Midland Bank Building

former headquarters of the Midland Bank

27-35 Poultry and 5 Prince’s Street, EC2
Built: 1924-39
Architect:  Sir Edwin Landseer Lutyens
Location: Cheapside & Poultry
Listing: Grade I (1972)

Main aspect of the Midland Bank HQ (Poultry), before the hotel conversion.

Considered one of Lutyens’ best formal corporate designs, the headquarters of Midland Bank, like its neighbour, the National provincial Bank, were clearly intended as an expression of commercial confidence. These new headquarters combined much larger, modern floor plates and steel-framed bulk with historically-based forms and contextual cladding. Both buildings were considered remarkable in their time and examples of a ‘new architecture’.  Few bank headquarters of this period attracted a full-length treatment as Midland Bank headquarters did (A Site in Poultry: The historical background to the Midland Bank Building).

The strong points of this undeniably impressive structure are the legibility and boldly stated subdivision of the lower storeys and the restrained yet assertive articulation of volume at the corners and upper-storey setback.  Ornament is also applied sparingly but artfully, including prominent sculptures at the corners of the Poultry aspect.

Sculpture of boy with goose by Reid Dick, possibly a reference to Old Tom or ‘poultry’ in general.

The projecting pedimented aedicule at the centre of the facade has a wonderful geometric plasticity and is graced with a rich swag relief.  The urns that cap its lateral piers also add to the terminal elements  however the overall effect of the central element is diminished by its appearing rather detached from the solid base, which gives it a sense of aloofness and stolid formality.

The bottom storeys display a simplified but clearly legible classical vocabulary, characteristic of Lutyens’ late-period less picturesque, more formal style.

This effect stems from the treatment of the intermediate storeys (3rd through 5th) which, despite added detailing, seem somewhat wan compared to the lively and unimpeachable lower stories. Some have remarked positively about the presence, here, of a strong implicit order but perhaps more explicit (even if subtle) columnation would have provided a greater sense of punctuation. Altogether, while undeniably successful, the Midland Bank headquarters lack the rhythmic effect of Lutyens’ Britannic House or the daring verticality of his Midland Bank offices at 100 King Street, Manchester.

Midland Bank (former) in Manchester, by Lutyens.
Similar stylistic devices but a bolder set or proportions.

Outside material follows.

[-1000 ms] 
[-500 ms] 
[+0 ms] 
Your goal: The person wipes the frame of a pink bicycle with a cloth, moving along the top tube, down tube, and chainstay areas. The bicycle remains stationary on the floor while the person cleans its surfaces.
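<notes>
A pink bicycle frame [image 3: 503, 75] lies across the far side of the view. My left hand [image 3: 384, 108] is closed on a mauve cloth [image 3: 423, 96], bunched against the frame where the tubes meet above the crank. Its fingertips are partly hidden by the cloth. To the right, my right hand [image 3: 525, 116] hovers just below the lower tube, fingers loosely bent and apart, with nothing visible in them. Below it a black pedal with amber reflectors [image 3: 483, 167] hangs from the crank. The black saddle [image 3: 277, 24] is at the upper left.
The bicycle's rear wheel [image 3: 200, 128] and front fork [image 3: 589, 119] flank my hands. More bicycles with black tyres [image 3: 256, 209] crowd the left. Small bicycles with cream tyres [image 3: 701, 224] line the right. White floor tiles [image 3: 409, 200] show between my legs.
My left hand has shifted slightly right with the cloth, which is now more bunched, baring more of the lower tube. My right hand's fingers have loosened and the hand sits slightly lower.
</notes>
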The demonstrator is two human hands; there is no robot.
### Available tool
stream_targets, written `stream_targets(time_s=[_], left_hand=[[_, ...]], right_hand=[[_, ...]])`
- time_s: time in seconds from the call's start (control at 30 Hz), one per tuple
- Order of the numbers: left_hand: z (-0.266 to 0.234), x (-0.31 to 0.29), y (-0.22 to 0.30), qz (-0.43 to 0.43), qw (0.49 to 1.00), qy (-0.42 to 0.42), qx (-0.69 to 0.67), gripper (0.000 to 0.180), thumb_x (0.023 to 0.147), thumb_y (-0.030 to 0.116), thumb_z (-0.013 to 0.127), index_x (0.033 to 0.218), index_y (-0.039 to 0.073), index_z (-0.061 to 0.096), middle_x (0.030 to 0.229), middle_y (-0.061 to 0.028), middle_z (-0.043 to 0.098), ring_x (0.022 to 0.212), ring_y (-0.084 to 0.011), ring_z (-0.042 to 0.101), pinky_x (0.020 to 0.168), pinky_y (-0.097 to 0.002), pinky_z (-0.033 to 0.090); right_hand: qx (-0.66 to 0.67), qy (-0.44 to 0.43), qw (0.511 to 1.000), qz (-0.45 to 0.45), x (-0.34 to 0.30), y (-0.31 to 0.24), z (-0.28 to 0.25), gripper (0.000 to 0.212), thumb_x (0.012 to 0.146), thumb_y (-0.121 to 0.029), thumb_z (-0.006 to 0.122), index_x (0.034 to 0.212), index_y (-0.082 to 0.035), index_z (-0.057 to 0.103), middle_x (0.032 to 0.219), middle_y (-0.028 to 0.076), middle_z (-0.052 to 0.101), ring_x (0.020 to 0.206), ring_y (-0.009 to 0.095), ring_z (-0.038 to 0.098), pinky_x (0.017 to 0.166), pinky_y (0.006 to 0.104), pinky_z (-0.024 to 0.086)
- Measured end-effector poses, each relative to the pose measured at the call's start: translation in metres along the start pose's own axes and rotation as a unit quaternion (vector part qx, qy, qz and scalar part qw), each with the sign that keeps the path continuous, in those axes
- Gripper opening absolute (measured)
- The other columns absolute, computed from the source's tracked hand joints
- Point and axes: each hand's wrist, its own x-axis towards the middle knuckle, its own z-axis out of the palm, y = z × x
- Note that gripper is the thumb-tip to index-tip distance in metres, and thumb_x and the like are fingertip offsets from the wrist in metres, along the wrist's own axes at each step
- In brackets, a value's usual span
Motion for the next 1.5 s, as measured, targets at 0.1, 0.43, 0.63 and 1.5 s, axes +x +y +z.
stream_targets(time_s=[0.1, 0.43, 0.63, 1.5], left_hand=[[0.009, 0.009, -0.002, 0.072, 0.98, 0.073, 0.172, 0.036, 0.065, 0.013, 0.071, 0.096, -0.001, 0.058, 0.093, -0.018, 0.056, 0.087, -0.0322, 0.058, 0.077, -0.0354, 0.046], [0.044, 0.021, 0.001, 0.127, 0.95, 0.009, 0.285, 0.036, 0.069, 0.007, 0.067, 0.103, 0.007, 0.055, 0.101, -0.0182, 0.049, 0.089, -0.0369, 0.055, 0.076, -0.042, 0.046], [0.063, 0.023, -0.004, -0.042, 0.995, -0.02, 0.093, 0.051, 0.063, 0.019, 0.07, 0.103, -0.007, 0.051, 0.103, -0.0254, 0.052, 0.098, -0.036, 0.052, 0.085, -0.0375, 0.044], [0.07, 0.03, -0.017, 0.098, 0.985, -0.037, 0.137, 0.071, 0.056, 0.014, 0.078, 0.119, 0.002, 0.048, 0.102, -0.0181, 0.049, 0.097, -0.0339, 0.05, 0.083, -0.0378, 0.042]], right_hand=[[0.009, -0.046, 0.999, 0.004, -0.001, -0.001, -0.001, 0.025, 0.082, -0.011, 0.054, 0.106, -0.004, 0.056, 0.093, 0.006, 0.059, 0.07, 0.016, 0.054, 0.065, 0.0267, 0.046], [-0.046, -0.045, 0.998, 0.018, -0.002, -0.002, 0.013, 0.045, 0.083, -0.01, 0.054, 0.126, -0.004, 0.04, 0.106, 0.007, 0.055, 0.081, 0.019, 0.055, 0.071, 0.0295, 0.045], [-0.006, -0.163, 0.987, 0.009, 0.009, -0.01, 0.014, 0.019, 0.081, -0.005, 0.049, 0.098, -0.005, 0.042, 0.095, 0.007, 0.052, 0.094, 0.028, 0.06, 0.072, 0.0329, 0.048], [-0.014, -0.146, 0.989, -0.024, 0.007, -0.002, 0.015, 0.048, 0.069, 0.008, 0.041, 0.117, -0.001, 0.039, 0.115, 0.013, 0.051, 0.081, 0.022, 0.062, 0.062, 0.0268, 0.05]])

The Birmingham and Midland Bank was founded in 1836 by Bank of England alumnus C. Geach at a time when Birmingham was emerging as a major global manufacturing centre. After absorbing other Midlands-based banks, in 1889 it acquired the Central Bank of London and in 1898 the City Bank, gaining full access to the premier global money centre.  By the early 20th century, it was one of the largest and most internationally-oriented British banks, being correspondent to 650 foreign banks in 1919.  It was a major innovator in the retail and commercial banking sector. Its long-standing association with HSBC eventually culminated in the latter taking Midland Bank over in 1992.

Lutyens, a very prominent architect by the 1920s, was reportedly a friend of Midland Bank chairman Mackenna and had already done work for the bank (like the Midland Bank building on Piccadilly).  The design is from 1924 but, due to economic conditions, construction took place from 1935 (some sources suggest 1930) to 1939. The interiors were and after conversion remain particularly fine.

Interior staircase with a recurring curling pattern in the balustrade.

This building was vacated when HSBC moved its headquarters to Canary Wharf in 2003. For several years it stood empty until, in 2012, the founder of the innovative Soho House hospitality empire launched an effort to convert it into a hotel and dining complex.  This transformation is in my opinion an exemplar of re-use, adaptation and conservation; it hast have been masterfully orchestrated.  The result, named “The Ned”, after Lutyen’s nickname,  is a successful, extremely attractive space that preserves a fantastic building and opens it to the public at a time when vast banking halls have regrettably ceased to serve their original programmatic purposes.

The main entrance, newly cleaned up and re-purposed.